Gather each line of the entries below that includes "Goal".

*** ENTRIES SUPPLIED

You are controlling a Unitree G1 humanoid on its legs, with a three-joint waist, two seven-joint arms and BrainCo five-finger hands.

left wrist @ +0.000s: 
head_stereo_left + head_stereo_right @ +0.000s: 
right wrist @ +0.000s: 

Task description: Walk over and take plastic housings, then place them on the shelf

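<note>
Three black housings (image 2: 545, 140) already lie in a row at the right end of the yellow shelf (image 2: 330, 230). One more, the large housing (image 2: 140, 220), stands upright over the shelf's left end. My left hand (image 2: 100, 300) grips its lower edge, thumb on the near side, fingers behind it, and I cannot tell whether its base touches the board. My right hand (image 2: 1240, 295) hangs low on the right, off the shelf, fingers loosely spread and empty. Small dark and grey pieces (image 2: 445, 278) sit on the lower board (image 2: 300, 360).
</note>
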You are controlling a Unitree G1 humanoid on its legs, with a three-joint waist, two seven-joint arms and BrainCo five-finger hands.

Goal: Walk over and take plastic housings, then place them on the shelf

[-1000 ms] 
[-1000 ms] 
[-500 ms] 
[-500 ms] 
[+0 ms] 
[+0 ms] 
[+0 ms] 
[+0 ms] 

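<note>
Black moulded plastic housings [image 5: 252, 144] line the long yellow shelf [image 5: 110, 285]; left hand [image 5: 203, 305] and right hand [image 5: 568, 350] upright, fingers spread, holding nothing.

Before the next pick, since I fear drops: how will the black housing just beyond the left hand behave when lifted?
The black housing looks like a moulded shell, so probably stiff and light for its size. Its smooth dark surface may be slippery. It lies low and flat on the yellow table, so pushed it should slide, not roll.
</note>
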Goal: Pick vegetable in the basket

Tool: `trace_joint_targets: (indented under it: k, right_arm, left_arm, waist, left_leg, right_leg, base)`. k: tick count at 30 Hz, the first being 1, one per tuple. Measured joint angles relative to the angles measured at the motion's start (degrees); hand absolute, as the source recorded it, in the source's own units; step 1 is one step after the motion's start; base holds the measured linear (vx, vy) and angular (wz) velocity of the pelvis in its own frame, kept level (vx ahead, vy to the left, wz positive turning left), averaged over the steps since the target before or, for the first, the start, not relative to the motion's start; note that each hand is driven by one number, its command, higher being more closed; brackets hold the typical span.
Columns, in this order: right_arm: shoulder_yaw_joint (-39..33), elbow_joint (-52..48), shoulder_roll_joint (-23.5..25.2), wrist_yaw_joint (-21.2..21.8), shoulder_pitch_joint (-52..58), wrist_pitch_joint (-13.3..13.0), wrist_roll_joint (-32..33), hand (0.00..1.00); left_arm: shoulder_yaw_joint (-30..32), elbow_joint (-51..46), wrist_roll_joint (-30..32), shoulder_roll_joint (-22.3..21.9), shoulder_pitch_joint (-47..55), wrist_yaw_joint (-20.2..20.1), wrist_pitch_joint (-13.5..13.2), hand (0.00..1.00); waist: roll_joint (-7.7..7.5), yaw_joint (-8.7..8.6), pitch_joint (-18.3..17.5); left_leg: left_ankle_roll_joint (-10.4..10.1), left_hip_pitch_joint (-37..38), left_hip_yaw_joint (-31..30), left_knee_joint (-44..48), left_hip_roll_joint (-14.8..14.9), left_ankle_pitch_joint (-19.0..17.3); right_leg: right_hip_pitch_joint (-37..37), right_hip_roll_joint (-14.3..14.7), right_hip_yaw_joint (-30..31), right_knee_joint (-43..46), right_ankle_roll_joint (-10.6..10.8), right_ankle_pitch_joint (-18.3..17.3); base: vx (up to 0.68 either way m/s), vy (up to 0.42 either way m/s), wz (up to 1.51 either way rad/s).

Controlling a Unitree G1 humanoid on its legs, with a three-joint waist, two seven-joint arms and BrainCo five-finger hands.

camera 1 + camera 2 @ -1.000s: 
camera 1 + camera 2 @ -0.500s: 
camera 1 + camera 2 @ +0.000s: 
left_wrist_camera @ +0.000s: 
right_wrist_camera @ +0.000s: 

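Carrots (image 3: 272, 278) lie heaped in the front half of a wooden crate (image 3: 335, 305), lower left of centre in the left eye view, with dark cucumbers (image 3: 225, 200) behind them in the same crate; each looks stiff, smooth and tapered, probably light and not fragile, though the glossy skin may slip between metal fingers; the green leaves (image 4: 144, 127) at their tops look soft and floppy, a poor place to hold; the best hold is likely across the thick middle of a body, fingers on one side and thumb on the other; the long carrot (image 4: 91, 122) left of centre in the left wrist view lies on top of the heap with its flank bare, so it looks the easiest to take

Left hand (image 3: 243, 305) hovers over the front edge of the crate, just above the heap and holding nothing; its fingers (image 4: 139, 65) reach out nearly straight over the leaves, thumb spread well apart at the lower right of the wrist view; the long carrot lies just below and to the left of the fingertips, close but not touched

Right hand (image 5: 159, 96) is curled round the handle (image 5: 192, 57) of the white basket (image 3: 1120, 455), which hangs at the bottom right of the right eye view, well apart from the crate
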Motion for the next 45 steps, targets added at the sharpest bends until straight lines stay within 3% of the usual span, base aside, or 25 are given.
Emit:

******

# RESPONSE AREA:
Goal: Walk over and take plastic housings, then place them on the shelf
Goal: Pick vegetable in the basket

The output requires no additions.